## What the task requires
Print the entries below word for word; the pictures stay out of your copy.

## Data supplied

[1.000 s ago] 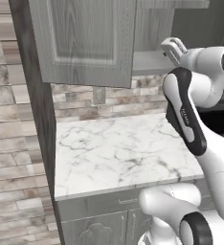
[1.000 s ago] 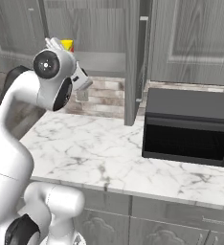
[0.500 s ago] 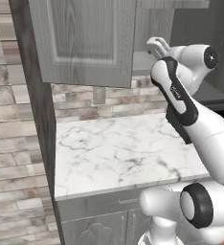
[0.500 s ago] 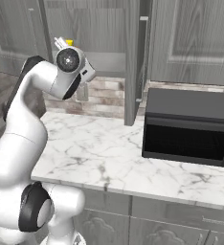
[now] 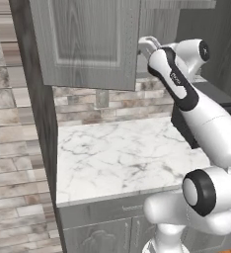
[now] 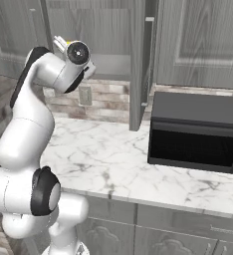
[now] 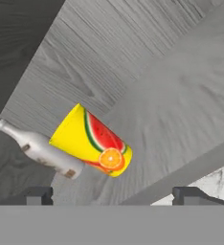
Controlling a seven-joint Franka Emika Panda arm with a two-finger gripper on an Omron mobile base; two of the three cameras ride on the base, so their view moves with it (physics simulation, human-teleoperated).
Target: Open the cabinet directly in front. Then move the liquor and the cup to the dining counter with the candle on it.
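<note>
In the hand view the cup (image 7: 94,142) is lying just left of centre, above and between the two fingertips (image 7: 37,195), which are standing wide apart at the bottom corners with nothing between them. The cup is sitting nearer the left tip than the right. Because the hand is rolled, the cup's long axis is running from upper left to lower right in the frame, wide mouth at the upper left. The liquor (image 7: 37,148) is lying just beside the cup at the left of the frame, partly behind it, neck pointing to the upper left edge; whether they are touching I cannot tell.

Both are standing on the shelf (image 7: 181,110) inside the cabinet (image 6: 113,35), which is already standing open, with one door (image 5: 88,44) swung out at the upper left of the left base view. The shelf is holding nothing else that I can see.

In the right base view the wrist is reaching toward the cabinet opening at the upper left, with a bit of yellow showing just behind it. The cup looks like the nearer target; the gripper (image 7: 111,196) probably needs to advance and shift slightly toward it.
</note>
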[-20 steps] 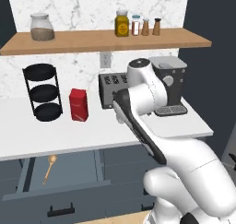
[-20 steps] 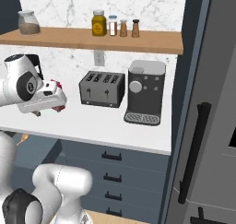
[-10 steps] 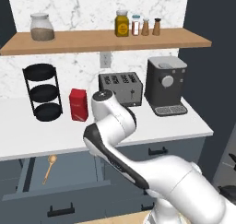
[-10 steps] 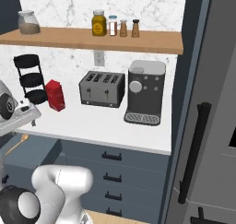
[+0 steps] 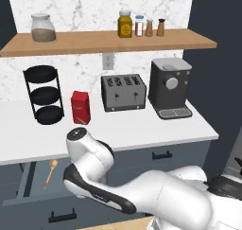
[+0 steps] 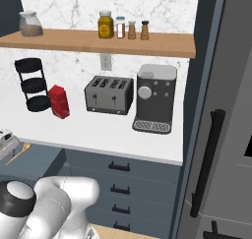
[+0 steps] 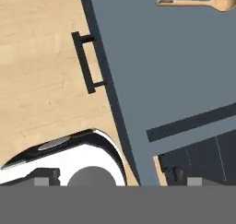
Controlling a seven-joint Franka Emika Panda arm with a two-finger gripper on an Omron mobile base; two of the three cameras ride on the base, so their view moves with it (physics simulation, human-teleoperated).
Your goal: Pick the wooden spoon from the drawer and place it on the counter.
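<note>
Wooden spoon (image 7: 198, 2) lies flat inside the open drawer (image 7: 152, 71), untouched. Red box (image 5: 81, 107) on the tabletop (image 5: 142, 127) bears no legible writing. Finger spacing cannot be told.

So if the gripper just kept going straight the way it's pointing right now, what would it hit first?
Most likely the flat grey floor of the open drawer, which lies straight ahead in the hand view. The wooden spoon lies off toward the top edge there, not in that line. How far the drawer floor is, the picture doesn't settle.
</note>
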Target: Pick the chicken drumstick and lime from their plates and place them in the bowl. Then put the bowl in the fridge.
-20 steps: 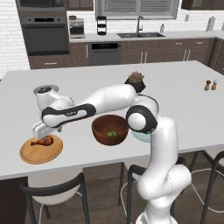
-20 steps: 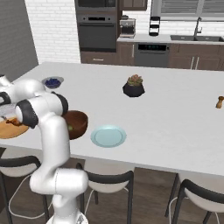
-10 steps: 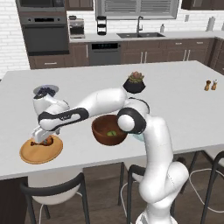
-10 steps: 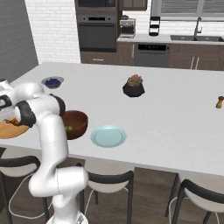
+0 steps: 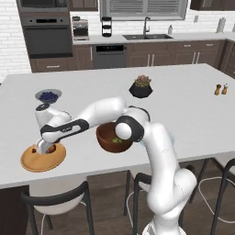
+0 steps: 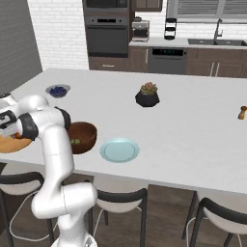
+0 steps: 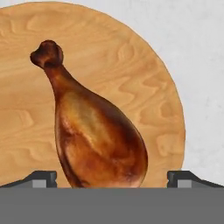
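Right now you have one tool (image 7: 112,178) low over the tan wooden plate (image 5: 42,159), its two fingertips (image 7: 41,178) spread wide on either side of the fat end of the one chicken drumstick (image 7: 94,131), not closed on it. The drumstick lies flat on that plate, its bone end pointing away from the tool. Count two plates on the desk (image 5: 183,101): the wooden one at the near left edge and a pale blue-green plate (image 6: 119,149) that lies bare just beside the bowl. One reddish-brown wooden bowl (image 6: 82,136) stands between the two plates, and one lime (image 5: 118,140) sits inside it. Farther back you see one small grey bowl of blueberries (image 5: 48,96), one black pot with a plant (image 5: 141,87), and two small shakers (image 5: 221,89) well apart at the far right.
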Motion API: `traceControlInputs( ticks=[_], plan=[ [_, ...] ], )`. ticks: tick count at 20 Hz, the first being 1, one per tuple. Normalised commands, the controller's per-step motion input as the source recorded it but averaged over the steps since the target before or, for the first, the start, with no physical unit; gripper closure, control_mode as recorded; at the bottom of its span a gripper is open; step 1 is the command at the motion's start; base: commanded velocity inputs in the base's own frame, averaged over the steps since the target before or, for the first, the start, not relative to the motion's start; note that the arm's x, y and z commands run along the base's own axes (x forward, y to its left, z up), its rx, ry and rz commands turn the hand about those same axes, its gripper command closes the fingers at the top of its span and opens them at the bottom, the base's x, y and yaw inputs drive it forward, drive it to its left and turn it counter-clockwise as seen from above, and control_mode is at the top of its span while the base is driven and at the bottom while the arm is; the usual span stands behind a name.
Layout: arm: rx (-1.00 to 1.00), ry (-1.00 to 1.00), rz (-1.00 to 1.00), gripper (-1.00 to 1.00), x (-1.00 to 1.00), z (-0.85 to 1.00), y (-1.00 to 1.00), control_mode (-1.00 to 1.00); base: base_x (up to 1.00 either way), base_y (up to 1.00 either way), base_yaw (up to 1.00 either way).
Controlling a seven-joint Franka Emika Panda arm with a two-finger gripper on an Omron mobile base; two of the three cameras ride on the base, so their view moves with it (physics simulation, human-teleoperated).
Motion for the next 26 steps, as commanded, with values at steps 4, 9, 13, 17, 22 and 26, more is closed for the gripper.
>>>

## Result for this task
[1.000 s ago] 
[1.000 s ago] 
[0.500 s ago] 
[0.500 s ago] 
[now] 
[now] 
[now] 
Controlling a seven-joint Franka Emika Panda arm with a two-finger gripper on an Omron mobile base; two of the three cameras ride on the base, so their view moves with it (physics simulation, human-teleoperated).
Target: Open the cabinet directly in front. Then move the liquor and the cup to the dining counter with the candle on it.
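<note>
In the hand view the cup (image 7: 94,142) is lying just left of centre, above and between the two fingertips (image 7: 37,195), which are standing wide apart at the bottom corners with nothing between them. The cup is sitting nearer the left tip than the right. Because the hand is rolled, the cup's long axis is running from upper left to lower right in the frame, wide mouth at the upper left. The liquor (image 7: 37,148) is lying just beside the cup at the left of the frame, partly behind it, neck pointing to the upper left edge; whether they are touching I cannot tell.

Both are standing on the shelf (image 7: 181,110) inside the cabinet (image 6: 113,35), which is already standing open, with one door (image 5: 88,44) swung out at the upper left of the left base view. The shelf is holding nothing else that I can see.

In the right base view the wrist is reaching toward the cabinet opening at the upper left, with a bit of yellow showing just behind it. The cup looks like the nearer target; the gripper (image 7: 111,196) probably needs to advance and shift slightly toward it.
</note>
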[-20 steps] 
[-20 steps] 
[-10 steps] 
[-10 steps] 
[+0 steps] 
[+0 steps] 
[+0 steps] 
Controlling a seven-joint Franka Emika Panda arm with a two-finger gripper on an Omron mobile base; two of the three cameras ride on the base, so their view moves with it (physics simulation, human-teleoperated).
Your goal: Pick the wooden spoon from the drawer and place it on the counter.
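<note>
Wooden spoon (image 7: 198, 2) lies flat inside the open drawer (image 7: 152, 71), untouched. Red box (image 5: 81, 107) on the tabletop (image 5: 142, 127) bears no legible writing. Finger spacing cannot be told.

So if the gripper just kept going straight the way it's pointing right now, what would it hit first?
Most likely the flat grey floor of the open drawer, which lies straight ahead in the hand view. The wooden spoon lies off toward the top edge there, not in that line. How far the drawer floor is, the picture doesn't settle.
</note>
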Target: Pick the chicken drumstick and lime from their plates and place them in the bowl. Then put the bowl in the fridge.
-20 steps: 
-20 steps: 
-10 steps: 
-10 steps: 
+0 steps: 
+0 steps: 
+0 steps: 
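Right now you have one tool (image 7: 112,178) low over the tan wooden plate (image 5: 42,159), its two fingertips (image 7: 41,178) spread wide on either side of the fat end of the one chicken drumstick (image 7: 94,131), not closed on it. The drumstick lies flat on that plate, its bone end pointing away from the tool. Count two plates on the desk (image 5: 183,101): the wooden one at the near left edge and a pale blue-green plate (image 6: 119,149) that lies bare just beside the bowl. One reddish-brown wooden bowl (image 6: 82,136) stands between the two plates, and one lime (image 5: 118,140) sits inside it. Farther back you see one small grey bowl of blueberries (image 5: 48,96), one black pot with a plant (image 5: 141,87), and two small shakers (image 5: 221,89) well apart at the far right.
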Motion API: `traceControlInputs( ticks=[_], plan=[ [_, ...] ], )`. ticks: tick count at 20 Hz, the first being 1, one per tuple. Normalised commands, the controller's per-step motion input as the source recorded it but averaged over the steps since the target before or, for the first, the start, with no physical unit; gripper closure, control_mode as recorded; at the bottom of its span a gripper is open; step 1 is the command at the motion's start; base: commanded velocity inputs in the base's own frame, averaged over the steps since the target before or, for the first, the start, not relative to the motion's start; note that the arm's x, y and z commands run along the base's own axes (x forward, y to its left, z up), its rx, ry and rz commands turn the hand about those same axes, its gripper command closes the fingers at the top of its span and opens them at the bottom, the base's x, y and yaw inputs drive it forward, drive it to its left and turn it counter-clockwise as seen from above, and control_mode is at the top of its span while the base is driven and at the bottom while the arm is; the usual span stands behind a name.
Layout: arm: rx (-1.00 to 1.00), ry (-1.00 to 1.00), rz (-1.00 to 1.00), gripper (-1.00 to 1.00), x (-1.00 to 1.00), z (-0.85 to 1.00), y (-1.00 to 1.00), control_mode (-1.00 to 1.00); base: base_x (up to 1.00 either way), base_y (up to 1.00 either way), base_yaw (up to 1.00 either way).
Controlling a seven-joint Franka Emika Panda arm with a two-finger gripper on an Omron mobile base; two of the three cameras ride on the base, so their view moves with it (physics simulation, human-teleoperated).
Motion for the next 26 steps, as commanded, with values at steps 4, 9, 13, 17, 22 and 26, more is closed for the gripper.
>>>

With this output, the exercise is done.